* [What is required] Quote exactly, and only, the lines of the material below from the line with "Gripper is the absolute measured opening" through the line with "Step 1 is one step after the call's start".

* [Data excerpt]
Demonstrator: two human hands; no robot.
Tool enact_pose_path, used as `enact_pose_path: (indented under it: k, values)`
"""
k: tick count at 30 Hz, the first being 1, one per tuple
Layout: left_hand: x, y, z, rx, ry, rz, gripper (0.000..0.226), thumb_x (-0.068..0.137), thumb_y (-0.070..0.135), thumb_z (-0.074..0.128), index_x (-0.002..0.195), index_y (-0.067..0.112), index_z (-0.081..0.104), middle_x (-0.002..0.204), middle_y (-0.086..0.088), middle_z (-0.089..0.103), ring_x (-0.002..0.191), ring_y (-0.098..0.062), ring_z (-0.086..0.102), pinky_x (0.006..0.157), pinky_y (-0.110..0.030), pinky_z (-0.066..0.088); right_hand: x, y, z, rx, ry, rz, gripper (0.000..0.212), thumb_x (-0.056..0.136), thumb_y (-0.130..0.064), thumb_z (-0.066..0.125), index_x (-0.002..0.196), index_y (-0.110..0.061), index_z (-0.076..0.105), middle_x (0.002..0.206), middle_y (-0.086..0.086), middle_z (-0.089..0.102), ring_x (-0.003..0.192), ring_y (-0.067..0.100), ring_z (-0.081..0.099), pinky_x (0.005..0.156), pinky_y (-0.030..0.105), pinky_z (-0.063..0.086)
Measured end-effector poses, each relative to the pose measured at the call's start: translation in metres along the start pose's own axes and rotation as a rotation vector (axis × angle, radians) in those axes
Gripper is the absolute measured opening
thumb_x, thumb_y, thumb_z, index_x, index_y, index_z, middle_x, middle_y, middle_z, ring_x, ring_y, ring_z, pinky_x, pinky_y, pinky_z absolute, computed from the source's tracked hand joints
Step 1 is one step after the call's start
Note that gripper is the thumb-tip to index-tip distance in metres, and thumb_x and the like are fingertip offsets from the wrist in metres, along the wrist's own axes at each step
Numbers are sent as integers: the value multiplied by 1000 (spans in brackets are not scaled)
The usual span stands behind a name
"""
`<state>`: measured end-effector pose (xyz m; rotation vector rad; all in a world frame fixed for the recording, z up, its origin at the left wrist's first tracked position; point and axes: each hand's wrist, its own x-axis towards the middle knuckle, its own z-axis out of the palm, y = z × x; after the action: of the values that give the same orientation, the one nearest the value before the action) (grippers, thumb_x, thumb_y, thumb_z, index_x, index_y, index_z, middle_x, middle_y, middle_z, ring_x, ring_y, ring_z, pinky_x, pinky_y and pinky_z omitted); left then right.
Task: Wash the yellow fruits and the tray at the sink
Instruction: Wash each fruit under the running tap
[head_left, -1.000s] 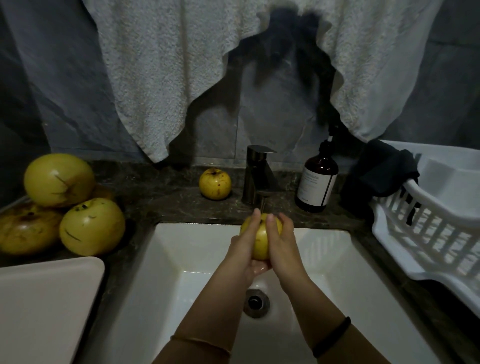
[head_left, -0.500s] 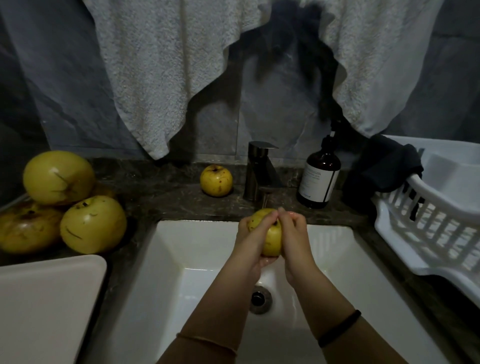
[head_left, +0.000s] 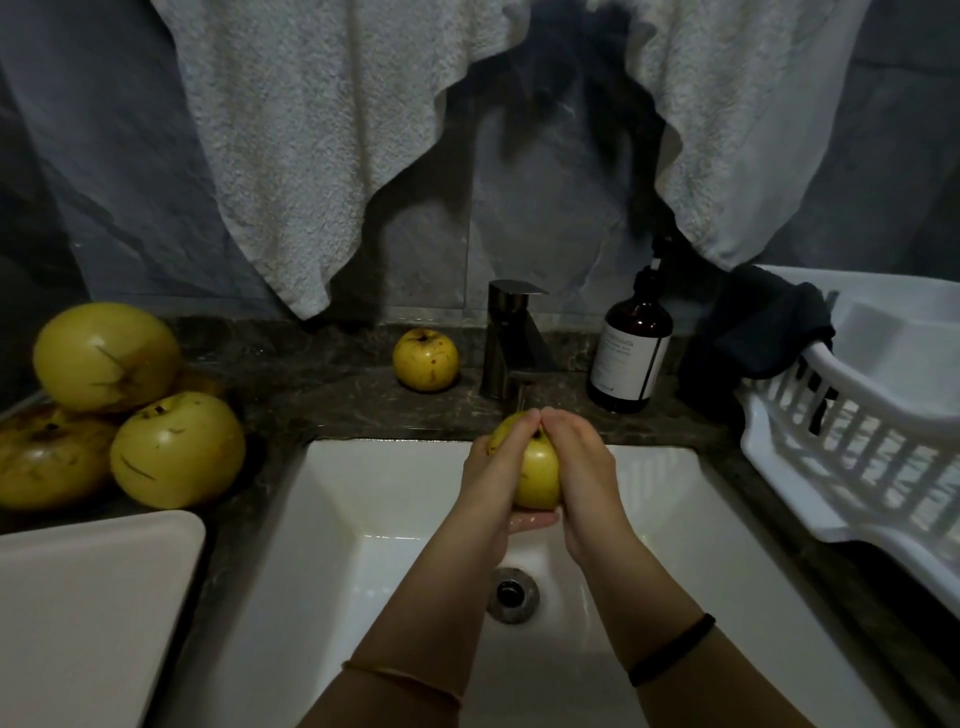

* [Task response]
Gripper is the absolute measured opening
thumb_x, thumb_y, thumb_z, index_x, index_y, index_z, middle_x, middle_y, middle_z, ring_x, ring_y, ring_z, pinky_x, pinky_y, pinky_z absolute, computed from the source's tracked hand joints
Step 1 is one step after the call's start

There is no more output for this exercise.